My framework for understanding him is to read his constant accusations on Twitter as admissions of his own guilt or future plans. First, the claims that Hillary Clinton was "rigging" the election against him, of course. But now, we see claims of massive voter fraud, which I interpret as a promise to massively restrict voting rights. He claims that established media platforms are "failing" and "fake news," which I interpret to mean that his preference is for pro-Trump propaganda to dominate. That "crooked" was his favored moniker for the woman who earned 3 million more votes than him in the 2016 Election, I interpret to mean he himself is hiding very big things.
Big things not just related to his corporate interests but also, for instance, Russia's involvement in Election 2016. Seeing what we've seen already, it's hard to imagine the Constitution, free elections, and the rule of law withstanding four years of a Trump administration.
We are in the middle of the storm and don't yet have the benefit of hindsight. As we've now learned that his own campaign aides were in contact with Russian intelligence before the election and his National Security Advisor Michael Flynn resigned this week for having potentially-illegal contacts with the Russian ambassador to the US, I suspect we're getting just a small glimpse of just how big this storm is.
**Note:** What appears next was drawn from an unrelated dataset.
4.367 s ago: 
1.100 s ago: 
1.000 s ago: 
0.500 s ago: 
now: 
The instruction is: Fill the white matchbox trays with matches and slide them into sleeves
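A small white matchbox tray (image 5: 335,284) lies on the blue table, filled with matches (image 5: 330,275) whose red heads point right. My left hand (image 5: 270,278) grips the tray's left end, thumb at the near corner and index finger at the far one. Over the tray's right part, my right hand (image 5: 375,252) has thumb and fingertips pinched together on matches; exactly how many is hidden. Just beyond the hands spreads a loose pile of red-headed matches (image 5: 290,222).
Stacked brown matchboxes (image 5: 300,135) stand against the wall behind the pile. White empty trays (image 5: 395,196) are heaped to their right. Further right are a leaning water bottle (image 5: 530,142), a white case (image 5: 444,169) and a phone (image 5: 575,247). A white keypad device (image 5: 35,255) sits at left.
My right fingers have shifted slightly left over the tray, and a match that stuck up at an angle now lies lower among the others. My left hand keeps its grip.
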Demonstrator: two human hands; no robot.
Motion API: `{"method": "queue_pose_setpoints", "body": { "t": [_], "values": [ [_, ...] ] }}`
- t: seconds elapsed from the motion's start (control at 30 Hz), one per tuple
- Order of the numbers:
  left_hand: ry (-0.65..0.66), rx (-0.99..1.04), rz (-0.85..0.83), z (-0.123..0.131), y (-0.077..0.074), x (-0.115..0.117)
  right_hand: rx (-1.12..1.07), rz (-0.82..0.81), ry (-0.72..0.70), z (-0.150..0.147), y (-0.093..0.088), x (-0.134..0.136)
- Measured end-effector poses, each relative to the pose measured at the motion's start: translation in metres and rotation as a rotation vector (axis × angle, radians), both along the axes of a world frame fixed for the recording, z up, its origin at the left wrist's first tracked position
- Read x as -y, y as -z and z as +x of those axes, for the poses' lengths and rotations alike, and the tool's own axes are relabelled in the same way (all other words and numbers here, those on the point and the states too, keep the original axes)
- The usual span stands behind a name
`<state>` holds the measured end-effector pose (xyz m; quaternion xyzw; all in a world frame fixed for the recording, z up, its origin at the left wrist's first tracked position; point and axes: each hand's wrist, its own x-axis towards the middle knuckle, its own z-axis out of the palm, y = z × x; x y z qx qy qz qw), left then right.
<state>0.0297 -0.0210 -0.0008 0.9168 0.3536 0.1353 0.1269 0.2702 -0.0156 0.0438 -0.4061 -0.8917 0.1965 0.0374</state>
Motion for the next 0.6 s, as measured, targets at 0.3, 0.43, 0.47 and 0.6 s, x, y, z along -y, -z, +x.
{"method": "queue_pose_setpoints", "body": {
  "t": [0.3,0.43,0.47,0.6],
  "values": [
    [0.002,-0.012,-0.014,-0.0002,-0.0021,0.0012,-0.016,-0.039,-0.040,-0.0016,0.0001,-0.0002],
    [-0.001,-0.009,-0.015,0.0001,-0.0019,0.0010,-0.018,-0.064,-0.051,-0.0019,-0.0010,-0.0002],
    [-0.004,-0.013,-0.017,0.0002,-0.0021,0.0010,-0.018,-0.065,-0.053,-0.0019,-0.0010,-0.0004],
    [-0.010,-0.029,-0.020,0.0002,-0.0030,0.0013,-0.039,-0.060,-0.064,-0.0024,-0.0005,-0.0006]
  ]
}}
I wrote previously of the media's obsession with reporting on "Hillary's emails" while also uncritically reporting on information that we now know was stolen by Russian agents:
"...[F]or 18 months we lived in an absurd moment in time where the media gave more coverage and portrayed as more scandalous a hypothetical risk of national harm due to security breach, than its own complicity in an actual, ongoing national harm that was occurring due to actual security breaches and foreign interference.Many in the media were complicit in enabling the situation in which we've found ourselves. It is questionable as to the extent Republicans, many of whom seem to think any means justifies their regressive policy ends, will seek to thoroughly investigate their leader's connections to Russia.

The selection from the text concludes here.